5 tips of how to implement predictive planning successfully
Reimagine your process
When implementing predictive planning it’s usually a great opportunity to also reimagine the planning process. The immediate effect will often be time saved for key persons involved in the process, especially as the predictions are often tied to various levels of automation. Look at the bigger picture early in the process and decide what this saved time should be spent on. That can in turn lead to valuable insights when designing the solution.
Predictions tied to automation can enable both more frequent forecasts as well as a higher level of detail.

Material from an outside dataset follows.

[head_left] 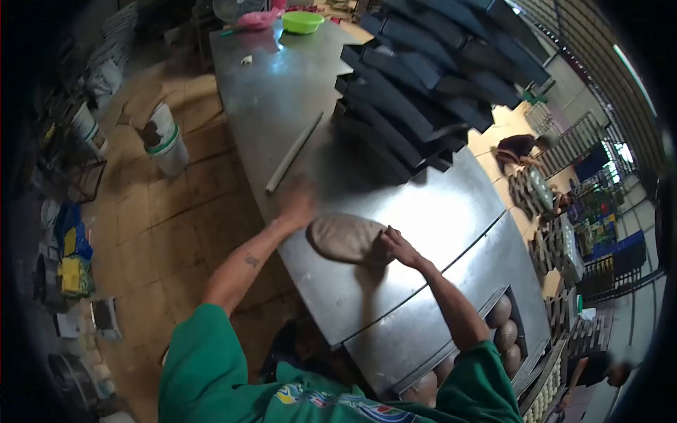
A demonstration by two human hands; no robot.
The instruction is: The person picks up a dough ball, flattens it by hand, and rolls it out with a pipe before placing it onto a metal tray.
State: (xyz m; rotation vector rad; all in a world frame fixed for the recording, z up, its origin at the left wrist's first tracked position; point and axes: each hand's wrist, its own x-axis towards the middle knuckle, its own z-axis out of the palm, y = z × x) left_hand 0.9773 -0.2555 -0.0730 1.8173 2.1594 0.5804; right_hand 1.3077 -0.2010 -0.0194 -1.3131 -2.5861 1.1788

Take these opportunities in to account but stay focused on what the business actually needs and avoid the trap of implementing very frequent highly detailed forecasts just because it can be done.

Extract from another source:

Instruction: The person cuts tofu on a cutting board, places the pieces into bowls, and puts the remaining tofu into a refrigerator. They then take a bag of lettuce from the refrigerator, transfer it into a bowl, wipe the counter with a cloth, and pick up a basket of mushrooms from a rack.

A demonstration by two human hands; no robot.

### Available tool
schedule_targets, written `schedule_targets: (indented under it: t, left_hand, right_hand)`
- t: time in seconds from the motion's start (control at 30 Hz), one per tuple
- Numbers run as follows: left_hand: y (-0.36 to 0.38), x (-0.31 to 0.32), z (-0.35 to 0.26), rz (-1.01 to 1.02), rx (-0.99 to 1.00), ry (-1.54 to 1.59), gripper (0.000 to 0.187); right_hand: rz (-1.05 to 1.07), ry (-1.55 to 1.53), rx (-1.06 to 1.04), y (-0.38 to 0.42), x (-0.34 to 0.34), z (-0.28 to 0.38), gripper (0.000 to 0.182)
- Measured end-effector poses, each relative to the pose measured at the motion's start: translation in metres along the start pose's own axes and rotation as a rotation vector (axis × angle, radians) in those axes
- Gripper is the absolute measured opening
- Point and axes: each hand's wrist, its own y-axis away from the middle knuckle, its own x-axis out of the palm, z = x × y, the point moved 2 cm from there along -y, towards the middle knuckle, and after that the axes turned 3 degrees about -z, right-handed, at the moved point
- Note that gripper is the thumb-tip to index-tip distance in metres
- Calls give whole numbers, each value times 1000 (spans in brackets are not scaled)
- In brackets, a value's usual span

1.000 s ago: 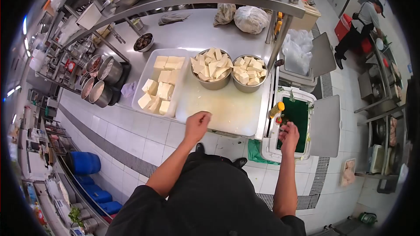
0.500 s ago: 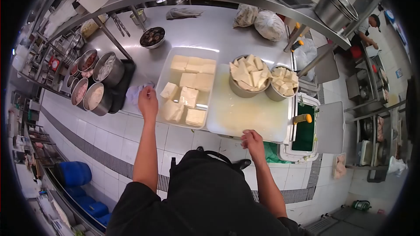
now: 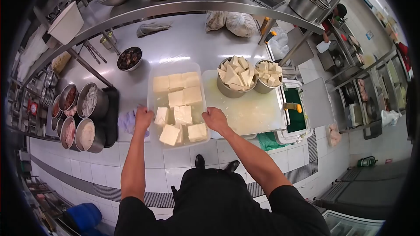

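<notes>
A translucent plastic container holds white tofu blocks in liquid. My left hand is closed at its left rim, beside a crumpled purple plastic bag. At the opposite rim my right hand is closed too, knuckles up, near the left edge of the cutting board. Both hands' fingertips are partly hidden at the rims. Cut tofu pieces are heaped in a large metal pot and a smaller one at the back of the board.
Metal pots of ingredients stand at the left, and a dark-filled bowl behind. A steel shelf with bowls crosses above. At the right are an open white bin and, farther off, a person at a counter.
My right hand has moved left from the cutting board's front edge to the container's right rim, closing there. My left hand has come to the left rim. The lower tofu blocks have shifted; the view has turned.
</notes>
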Motion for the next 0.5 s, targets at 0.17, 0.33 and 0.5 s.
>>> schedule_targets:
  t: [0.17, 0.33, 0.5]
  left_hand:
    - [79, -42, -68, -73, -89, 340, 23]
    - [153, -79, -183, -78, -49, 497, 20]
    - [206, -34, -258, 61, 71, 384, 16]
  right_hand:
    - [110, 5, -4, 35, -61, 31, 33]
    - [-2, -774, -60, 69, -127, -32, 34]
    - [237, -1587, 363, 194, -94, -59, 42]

Usefulness trumps accuracy
All predictive models approximate the reality more or less accurately, but it’s important to remember that the goal is not to develop the model that delivers the highest possible accuracy. Instead, the goal is to develop the most useful model that will add most value to the financial planning process.
This might seem like a contradiction, but forecasters will typically value and use a predictive model more if they understand it. A model that strives to maximise accuracy often becomes a “black box” only understandable to data scientists. For an FP&A expert tasked not only with creating a forecast but also to be able to answer the question “Why?” such a model is less than helpful.

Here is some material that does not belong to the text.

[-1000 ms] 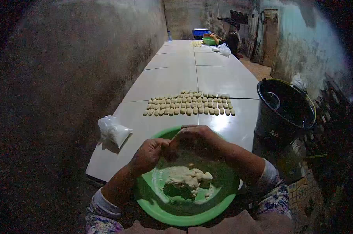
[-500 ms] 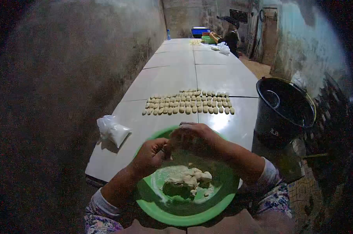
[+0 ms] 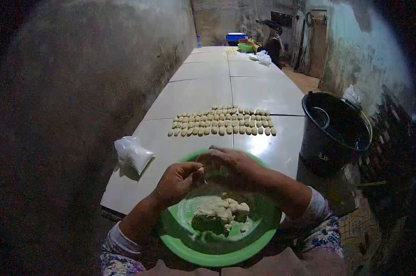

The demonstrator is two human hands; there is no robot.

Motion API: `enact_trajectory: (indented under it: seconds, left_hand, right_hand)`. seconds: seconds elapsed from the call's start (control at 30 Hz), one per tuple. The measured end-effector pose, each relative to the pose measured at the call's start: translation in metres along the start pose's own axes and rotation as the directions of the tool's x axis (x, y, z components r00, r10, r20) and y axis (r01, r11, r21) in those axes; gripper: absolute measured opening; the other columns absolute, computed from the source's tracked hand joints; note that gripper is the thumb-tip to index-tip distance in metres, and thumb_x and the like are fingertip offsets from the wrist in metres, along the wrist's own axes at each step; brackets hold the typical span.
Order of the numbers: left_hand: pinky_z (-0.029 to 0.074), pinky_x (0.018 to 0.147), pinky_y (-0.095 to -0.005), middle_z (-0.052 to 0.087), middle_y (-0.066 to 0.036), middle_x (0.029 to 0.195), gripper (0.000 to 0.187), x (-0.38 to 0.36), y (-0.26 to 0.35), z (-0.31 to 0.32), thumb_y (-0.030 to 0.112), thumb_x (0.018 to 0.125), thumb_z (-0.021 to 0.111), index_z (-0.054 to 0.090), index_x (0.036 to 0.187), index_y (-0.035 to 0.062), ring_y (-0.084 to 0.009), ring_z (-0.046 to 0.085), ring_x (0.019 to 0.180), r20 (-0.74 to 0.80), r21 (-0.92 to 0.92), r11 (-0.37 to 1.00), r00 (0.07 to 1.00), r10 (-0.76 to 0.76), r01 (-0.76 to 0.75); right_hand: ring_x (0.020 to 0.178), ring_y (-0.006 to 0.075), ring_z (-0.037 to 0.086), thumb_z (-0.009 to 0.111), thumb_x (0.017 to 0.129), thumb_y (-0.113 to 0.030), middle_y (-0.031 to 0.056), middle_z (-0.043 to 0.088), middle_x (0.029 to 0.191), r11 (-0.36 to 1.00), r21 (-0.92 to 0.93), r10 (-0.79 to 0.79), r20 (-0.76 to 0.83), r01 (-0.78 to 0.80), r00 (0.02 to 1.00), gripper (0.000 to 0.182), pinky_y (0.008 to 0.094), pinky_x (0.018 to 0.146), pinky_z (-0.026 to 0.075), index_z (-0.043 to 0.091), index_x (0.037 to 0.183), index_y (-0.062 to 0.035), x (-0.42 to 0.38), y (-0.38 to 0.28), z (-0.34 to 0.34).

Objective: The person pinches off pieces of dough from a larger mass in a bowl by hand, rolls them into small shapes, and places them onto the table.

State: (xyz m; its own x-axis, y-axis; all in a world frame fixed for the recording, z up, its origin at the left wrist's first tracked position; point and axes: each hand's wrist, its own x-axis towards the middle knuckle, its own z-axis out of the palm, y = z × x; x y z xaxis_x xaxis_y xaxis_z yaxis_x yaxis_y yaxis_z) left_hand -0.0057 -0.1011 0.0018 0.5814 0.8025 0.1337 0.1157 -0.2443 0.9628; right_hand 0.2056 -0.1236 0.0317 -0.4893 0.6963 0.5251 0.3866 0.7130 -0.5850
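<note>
Since the earlier frame, the left hand's (image 3: 175, 181) thumb has reached out slightly toward the right hand (image 3: 238, 165); the dough lump (image 3: 219, 212) has stayed inside the green basin (image 3: 221, 260). The left hand is curled into a near-closed pinch with a pale bit at its tips, possibly dough; the right is loosely cupped, its palm hidden, so its hold cannot be told. A loose pinch could let that bit drop into the basin. Beyond, the dough pieces (image 3: 222, 130) on the bench (image 3: 185, 94) sit closely enough that a careless nudge could stick neighbours together.
</note>
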Motion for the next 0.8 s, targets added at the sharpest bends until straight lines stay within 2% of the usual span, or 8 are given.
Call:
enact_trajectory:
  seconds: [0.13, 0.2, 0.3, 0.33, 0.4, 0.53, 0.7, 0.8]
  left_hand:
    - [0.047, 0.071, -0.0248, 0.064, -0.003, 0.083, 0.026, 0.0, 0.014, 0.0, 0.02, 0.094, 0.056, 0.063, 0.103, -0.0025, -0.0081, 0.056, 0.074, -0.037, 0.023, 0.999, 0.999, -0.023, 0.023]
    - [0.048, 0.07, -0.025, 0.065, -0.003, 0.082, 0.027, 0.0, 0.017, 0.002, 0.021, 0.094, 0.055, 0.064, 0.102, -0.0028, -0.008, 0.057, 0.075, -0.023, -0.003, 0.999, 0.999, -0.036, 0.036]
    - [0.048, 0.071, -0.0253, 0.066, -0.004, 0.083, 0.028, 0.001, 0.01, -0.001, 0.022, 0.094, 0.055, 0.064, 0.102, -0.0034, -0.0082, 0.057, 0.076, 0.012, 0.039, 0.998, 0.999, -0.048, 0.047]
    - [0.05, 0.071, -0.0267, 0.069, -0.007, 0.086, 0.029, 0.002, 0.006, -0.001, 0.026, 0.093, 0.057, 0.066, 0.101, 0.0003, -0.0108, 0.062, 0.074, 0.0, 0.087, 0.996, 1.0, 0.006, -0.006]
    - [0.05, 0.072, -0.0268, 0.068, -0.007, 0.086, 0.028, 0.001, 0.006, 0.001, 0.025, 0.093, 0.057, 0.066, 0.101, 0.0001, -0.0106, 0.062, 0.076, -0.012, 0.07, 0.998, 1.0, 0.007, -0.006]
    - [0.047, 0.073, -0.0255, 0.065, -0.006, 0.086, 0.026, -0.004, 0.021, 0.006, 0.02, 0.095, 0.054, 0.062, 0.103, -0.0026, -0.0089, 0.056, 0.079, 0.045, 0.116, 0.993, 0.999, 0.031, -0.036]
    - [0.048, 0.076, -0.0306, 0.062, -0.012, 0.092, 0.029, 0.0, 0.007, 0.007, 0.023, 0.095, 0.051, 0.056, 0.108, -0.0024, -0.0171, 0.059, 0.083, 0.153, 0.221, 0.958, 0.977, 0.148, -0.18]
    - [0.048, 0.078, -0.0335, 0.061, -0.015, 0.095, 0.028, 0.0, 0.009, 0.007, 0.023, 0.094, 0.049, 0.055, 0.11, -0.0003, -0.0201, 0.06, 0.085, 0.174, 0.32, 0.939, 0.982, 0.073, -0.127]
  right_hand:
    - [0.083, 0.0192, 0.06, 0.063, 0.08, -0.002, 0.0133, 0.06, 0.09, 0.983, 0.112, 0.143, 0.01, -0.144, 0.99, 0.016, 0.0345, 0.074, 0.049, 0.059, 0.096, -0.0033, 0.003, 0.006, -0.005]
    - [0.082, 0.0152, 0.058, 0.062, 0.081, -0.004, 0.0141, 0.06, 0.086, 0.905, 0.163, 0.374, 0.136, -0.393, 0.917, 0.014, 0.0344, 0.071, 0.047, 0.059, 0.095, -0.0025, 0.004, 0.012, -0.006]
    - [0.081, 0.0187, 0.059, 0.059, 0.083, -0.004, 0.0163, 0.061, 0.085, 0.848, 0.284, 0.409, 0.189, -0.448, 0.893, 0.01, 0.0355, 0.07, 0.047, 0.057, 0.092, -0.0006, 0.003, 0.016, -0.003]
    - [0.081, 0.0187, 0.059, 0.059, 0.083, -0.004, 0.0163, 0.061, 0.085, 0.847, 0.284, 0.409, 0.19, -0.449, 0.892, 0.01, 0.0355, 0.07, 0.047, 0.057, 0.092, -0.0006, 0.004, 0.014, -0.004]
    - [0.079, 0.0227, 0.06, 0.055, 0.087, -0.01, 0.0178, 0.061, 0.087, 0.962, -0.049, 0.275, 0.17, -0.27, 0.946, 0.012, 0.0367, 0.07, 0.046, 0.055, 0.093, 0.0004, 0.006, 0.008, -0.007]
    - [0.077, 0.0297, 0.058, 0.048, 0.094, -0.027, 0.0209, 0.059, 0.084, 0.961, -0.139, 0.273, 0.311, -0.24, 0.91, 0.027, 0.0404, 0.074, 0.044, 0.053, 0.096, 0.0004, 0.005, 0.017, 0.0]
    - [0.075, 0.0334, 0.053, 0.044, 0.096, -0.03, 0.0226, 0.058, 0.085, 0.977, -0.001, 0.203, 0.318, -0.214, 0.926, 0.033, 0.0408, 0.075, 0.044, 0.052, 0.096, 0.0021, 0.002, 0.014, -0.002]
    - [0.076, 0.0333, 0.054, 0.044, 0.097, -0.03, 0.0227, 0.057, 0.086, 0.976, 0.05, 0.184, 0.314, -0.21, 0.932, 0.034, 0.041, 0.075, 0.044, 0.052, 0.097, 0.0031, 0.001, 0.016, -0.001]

On the other hand, basic predictive models, while easy to understand, might lack accuracy. The challenge is to find the correct balance between accuracy and usefulness, while making sure that the users fully understand how the model works.
Involve the organisation
It´s easy to use prediction and automation to centralise the process, but this is in most cases a mistake. Instead design clear and easy to use predictive models and involve key stakeholders in the organisation.
This has two clear advantages. First it creates accountability and a sense of ownership over the data which in turn drives a commitment to achieve or beat the forecast. Second these key stakeholders with their intimate knowledge of their respective fields can often give valuable input to the predictive model, such as if a store will be closed for renovation, or even point out when the prediction is misleading and might need tweaking.
Data is the key
Naturally, qualitative data is the prerequisite for a successful predictive planning implementation. Generally speaking, a minimum of 4 years of historical data is required to accurately detect trends and seasonal patterns.
As is often the case this amount of historical data is not available for every key KPI, at least not with sufficient data quality. In these situations, an incremental approach is recommended, start with implementing your predictive models where the data is available while at the same time expanding your data capture process to enable prediction of additional metrics in the future.
One step at a time
Don’t try to implement predictive functionality for every part of the forecast at the same time, this will only risk delaying any added value for years while waiting for all the necessary data to be collected and verified. Instead, find a clear use case within the organisation where predictive planning could add real value and where the necessary data is already at hand, for example a significant KPI, an income stream or a cost measurement. Start with implementing predictive algorithms for this case. This way you will quickly add some value to your process while at the same time learning valuable lessons. This approach will also let you evaluate the potential of predictive planning and decide how you want to apply it while striving to achieve your optimal planning process.